● **Assigned task**: Under this line sits a listing. Repeat exactly and only its lines from the one holding "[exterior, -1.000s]" through the one holding "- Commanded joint"; skip pictures.

● **Exercise materials**:
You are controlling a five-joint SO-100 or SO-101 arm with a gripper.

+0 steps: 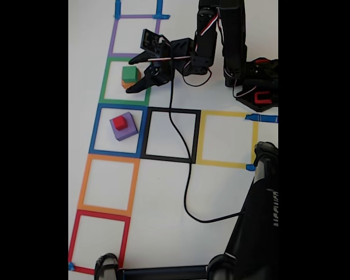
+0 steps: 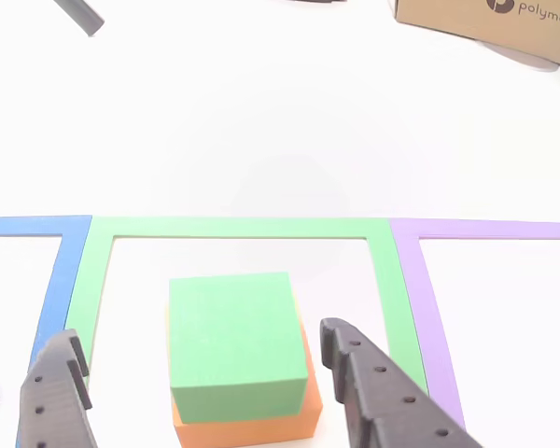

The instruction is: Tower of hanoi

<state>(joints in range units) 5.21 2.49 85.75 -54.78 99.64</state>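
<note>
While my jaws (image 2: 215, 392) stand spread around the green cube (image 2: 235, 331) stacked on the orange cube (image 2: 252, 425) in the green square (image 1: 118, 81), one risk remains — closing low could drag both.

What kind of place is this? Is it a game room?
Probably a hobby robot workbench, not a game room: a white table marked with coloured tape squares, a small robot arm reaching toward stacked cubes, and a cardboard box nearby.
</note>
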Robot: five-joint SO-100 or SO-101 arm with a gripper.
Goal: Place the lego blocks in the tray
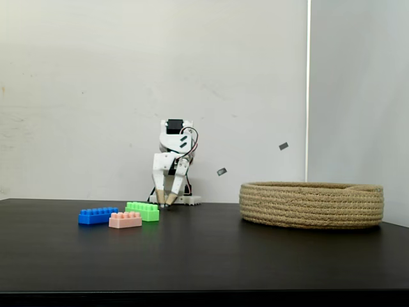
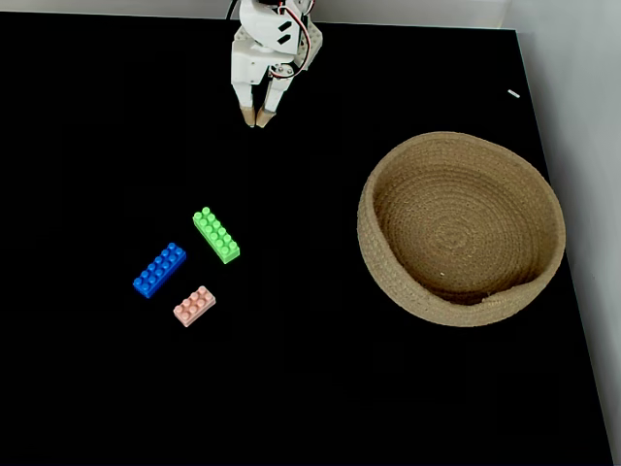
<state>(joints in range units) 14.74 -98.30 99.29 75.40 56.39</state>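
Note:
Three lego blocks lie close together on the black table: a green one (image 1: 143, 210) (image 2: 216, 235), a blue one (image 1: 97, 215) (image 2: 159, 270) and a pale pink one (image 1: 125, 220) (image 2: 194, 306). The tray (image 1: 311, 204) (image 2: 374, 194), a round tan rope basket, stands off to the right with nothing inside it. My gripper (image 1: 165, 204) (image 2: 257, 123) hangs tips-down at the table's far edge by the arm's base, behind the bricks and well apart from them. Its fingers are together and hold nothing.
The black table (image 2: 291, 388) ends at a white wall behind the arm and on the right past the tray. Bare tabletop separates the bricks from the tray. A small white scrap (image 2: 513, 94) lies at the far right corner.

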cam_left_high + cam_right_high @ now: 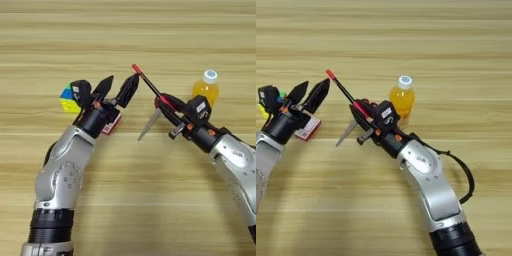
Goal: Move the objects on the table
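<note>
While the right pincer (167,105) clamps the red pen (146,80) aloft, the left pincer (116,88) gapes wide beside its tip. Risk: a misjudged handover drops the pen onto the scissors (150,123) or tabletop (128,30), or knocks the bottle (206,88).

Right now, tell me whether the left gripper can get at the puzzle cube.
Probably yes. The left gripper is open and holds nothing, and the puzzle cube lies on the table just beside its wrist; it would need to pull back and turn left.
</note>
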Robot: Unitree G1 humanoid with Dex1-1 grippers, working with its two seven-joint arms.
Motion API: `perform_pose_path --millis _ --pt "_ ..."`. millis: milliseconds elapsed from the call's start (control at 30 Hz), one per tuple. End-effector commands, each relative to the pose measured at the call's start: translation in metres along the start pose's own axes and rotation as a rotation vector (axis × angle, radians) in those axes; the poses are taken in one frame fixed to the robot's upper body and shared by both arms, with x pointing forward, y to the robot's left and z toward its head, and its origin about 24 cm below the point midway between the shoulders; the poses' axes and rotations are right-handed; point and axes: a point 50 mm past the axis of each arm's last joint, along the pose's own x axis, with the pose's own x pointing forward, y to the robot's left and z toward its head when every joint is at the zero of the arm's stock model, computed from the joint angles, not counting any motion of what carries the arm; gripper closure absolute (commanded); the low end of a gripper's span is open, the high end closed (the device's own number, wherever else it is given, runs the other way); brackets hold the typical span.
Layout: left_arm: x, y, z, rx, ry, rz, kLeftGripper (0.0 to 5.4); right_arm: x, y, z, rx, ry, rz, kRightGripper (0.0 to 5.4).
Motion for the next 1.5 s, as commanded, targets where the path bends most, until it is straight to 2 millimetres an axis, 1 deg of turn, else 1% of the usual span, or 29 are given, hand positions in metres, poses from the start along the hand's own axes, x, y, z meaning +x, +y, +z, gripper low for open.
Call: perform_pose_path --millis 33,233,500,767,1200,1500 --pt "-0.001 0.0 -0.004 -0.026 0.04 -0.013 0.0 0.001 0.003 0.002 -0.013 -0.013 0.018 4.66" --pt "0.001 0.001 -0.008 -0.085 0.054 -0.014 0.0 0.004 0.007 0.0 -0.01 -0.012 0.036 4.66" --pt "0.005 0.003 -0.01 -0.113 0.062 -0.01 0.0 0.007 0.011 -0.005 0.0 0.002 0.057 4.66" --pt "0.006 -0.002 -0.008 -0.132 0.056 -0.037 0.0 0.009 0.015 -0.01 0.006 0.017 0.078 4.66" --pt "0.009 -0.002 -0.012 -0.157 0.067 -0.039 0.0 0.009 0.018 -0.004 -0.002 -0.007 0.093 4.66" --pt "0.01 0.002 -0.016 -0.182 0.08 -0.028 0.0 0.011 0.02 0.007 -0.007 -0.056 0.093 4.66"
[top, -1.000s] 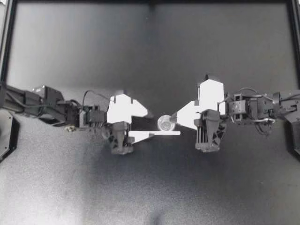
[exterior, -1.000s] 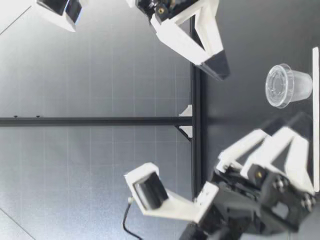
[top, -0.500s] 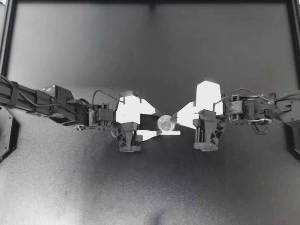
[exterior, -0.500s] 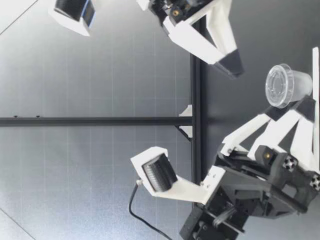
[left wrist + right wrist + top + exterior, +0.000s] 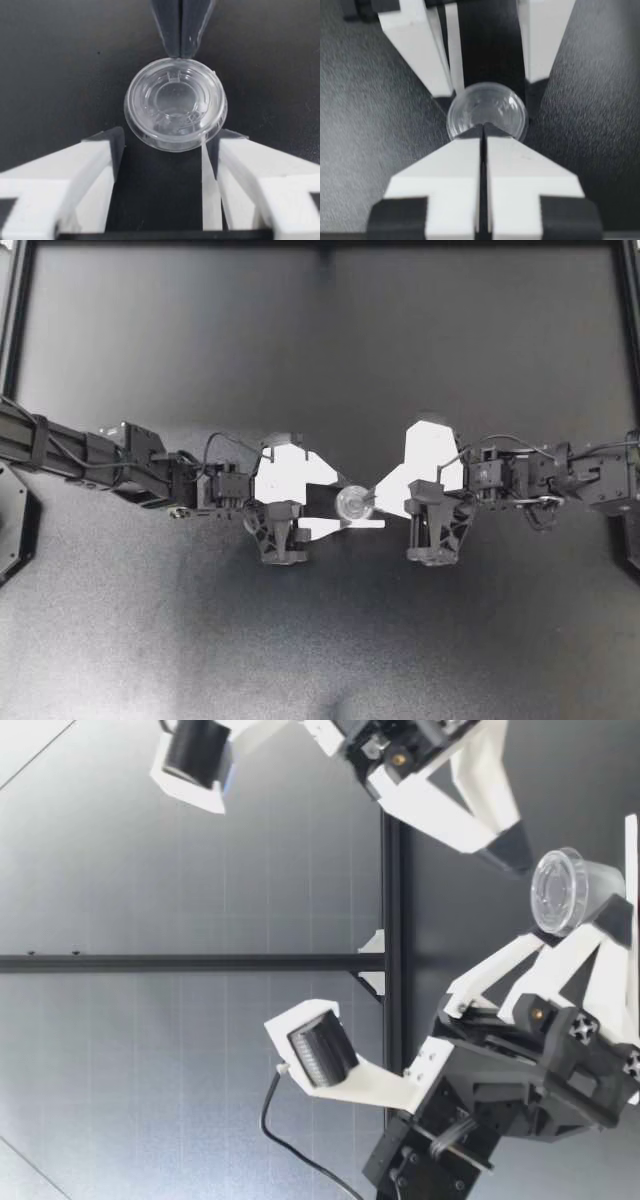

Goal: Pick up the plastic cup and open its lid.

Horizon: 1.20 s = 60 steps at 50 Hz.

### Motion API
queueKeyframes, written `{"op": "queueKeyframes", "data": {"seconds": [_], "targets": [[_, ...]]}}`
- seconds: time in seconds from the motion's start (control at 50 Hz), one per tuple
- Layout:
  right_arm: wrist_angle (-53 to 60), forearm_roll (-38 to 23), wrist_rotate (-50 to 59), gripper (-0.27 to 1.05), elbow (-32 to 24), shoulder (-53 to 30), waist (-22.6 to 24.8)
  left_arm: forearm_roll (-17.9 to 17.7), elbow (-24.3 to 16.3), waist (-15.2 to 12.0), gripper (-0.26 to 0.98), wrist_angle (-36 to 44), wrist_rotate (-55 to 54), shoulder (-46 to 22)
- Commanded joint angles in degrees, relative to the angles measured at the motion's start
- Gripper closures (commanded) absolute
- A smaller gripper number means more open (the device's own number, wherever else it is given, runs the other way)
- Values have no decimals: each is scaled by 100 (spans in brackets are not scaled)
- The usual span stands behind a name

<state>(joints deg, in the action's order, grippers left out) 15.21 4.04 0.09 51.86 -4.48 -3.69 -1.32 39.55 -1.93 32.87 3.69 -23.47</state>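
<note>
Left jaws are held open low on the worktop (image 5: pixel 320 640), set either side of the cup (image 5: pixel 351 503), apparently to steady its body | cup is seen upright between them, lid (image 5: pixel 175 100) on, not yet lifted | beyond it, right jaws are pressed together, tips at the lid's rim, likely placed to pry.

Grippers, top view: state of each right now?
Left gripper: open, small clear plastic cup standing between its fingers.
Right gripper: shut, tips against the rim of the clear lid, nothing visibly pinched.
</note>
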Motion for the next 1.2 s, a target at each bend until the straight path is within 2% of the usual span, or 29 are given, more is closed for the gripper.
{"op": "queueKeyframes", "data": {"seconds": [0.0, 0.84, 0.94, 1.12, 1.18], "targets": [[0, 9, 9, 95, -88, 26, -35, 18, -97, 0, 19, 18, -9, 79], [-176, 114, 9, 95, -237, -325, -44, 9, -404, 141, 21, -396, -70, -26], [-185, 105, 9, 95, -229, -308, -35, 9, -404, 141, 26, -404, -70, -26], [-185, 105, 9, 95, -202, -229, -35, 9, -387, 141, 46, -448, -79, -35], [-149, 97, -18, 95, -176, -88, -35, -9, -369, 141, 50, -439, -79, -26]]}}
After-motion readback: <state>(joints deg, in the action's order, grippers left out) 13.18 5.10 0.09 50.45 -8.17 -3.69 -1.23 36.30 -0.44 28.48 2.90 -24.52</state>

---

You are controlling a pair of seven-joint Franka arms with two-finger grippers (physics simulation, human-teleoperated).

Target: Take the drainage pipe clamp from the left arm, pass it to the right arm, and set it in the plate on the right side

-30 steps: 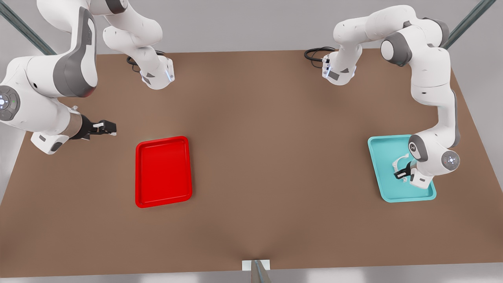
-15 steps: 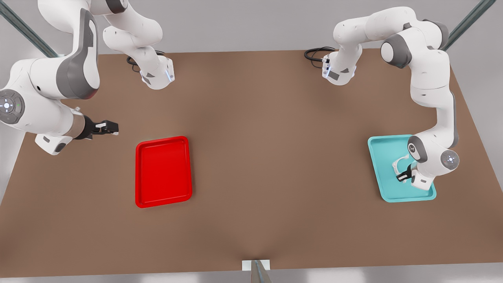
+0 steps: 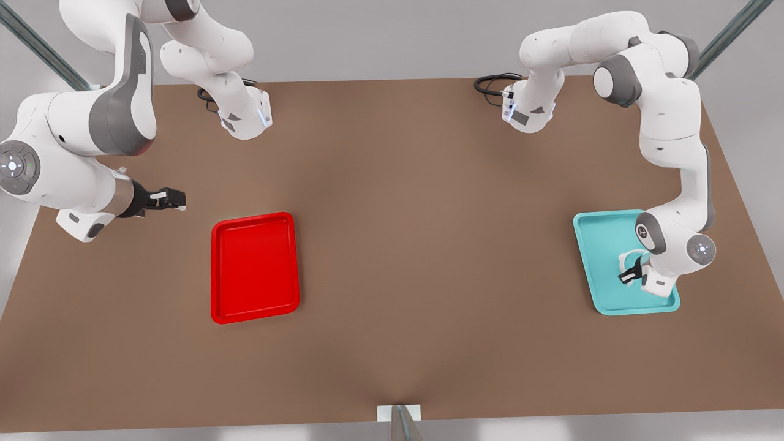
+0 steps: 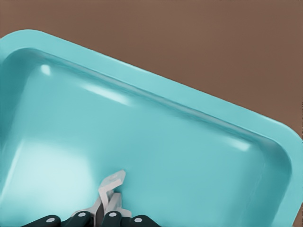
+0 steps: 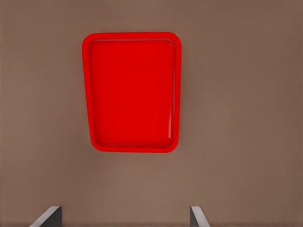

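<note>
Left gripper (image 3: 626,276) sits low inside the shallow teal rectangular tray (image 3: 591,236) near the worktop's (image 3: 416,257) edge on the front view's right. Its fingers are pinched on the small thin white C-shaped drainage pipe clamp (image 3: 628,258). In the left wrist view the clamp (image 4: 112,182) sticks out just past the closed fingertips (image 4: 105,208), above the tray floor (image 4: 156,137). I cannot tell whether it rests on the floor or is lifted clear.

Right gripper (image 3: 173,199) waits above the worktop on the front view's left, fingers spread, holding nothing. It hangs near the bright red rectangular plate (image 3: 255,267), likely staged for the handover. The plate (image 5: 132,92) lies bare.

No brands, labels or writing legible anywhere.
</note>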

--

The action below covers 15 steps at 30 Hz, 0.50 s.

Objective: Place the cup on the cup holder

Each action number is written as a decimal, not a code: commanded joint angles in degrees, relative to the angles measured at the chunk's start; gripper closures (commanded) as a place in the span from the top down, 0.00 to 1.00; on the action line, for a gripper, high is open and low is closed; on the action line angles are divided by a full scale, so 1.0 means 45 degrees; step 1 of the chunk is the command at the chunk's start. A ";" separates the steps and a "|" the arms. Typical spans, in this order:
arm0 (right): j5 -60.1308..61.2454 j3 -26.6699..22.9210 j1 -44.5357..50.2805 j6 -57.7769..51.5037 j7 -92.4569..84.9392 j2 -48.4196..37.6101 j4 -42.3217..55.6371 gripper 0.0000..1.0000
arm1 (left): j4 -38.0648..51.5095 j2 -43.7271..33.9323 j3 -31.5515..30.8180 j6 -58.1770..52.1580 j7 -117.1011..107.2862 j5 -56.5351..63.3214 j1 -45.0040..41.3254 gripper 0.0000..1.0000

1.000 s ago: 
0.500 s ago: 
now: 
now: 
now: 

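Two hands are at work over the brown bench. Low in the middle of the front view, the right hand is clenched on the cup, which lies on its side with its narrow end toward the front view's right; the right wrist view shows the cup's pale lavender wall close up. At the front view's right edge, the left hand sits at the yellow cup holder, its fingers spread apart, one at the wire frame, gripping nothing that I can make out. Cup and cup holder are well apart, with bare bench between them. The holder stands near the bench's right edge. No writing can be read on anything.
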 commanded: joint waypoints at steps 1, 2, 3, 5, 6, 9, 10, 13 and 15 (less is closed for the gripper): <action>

● **Answer for the task**:
[exterior, -1.000s] 
[top, -0.500s] 
[exterior, -0.500s] 
[left wrist + right wrist + top + exterior, +0.000s] 

Goal: Pick up the plastic cup and open its lid.

Horizon: 1.20 s = 60 steps at 50 Hz.

### Motion API
queueKeyframes, written `{"op": "queueKeyframes", "data": {"seconds": [_], "targets": [[_, ...]]}}`
- seconds: time in seconds from the motion's start (control at 50 Hz), one per tuple
- Layout:
  right_arm: wrist_angle (-53 to 60), forearm_roll (-38 to 23), wrist_rotate (-50 to 59), gripper (-0.27 to 1.05), elbow (-32 to 24), shoulder (-53 to 30), waist (-22.6 to 24.8)
  left_arm: forearm_roll (-17.9 to 17.7), elbow (-24.3 to 16.3), waist (-15.2 to 12.0), gripper (-0.26 to 0.98), wrist_angle (-36 to 44), wrist_rotate (-55 to 54), shoulder (-46 to 22)
- Commanded joint angles in degrees, relative to the angles measured at the motion's start

The answer given above is the complete response.